Using the data below, return word for word every line from the one holding "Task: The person" down to the one holding "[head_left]". Leave pictures out.
☆ ☆ ☆
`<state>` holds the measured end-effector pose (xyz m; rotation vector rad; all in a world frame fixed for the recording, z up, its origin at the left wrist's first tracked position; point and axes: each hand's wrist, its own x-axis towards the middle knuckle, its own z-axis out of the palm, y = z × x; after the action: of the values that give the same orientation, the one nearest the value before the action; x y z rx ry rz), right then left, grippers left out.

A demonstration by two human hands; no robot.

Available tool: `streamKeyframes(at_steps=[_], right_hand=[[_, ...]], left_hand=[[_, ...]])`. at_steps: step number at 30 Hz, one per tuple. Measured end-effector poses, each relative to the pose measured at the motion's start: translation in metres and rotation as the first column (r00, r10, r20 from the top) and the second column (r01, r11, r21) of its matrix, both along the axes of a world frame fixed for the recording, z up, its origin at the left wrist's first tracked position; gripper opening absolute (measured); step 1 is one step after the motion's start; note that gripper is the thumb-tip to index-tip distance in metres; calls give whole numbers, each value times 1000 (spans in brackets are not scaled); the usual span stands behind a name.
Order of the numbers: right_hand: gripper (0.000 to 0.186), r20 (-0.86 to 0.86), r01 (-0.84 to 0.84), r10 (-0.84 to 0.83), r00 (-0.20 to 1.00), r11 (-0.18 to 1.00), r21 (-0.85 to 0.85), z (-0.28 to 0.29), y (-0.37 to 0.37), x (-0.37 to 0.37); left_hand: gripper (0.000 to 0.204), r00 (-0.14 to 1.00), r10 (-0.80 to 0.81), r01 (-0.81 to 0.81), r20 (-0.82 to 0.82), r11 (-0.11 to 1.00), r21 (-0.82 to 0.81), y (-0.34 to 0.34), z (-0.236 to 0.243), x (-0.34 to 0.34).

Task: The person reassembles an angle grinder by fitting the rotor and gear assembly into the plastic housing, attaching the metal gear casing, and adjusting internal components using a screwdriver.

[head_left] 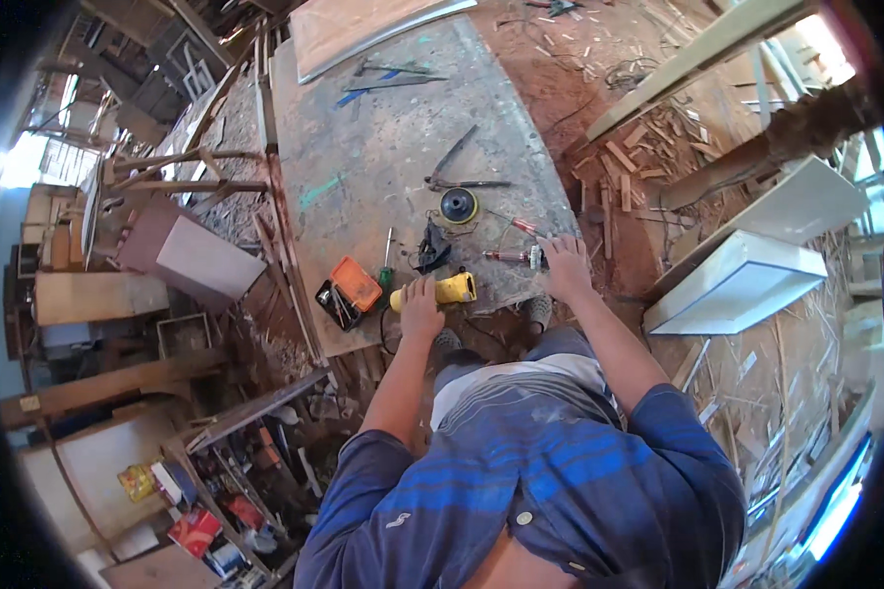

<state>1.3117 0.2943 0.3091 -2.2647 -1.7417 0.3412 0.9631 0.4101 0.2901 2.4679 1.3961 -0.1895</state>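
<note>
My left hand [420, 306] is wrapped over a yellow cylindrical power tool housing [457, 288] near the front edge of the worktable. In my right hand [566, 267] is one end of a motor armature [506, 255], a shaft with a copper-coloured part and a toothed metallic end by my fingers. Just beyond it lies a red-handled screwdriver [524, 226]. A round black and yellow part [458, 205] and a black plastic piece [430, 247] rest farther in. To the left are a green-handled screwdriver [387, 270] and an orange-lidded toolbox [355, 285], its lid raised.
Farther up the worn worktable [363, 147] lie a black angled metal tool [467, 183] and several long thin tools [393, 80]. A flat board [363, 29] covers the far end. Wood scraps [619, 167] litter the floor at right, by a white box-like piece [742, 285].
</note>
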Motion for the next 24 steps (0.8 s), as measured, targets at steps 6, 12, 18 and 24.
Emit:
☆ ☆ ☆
Expected answer »
Task: The person reassembles an angle grinder by fitting the rotor and gear assembly into the plastic housing, attaching the metal gear casing, and adjusting internal components using a screwdriver.

[head_left] 

The exercise requires nothing else.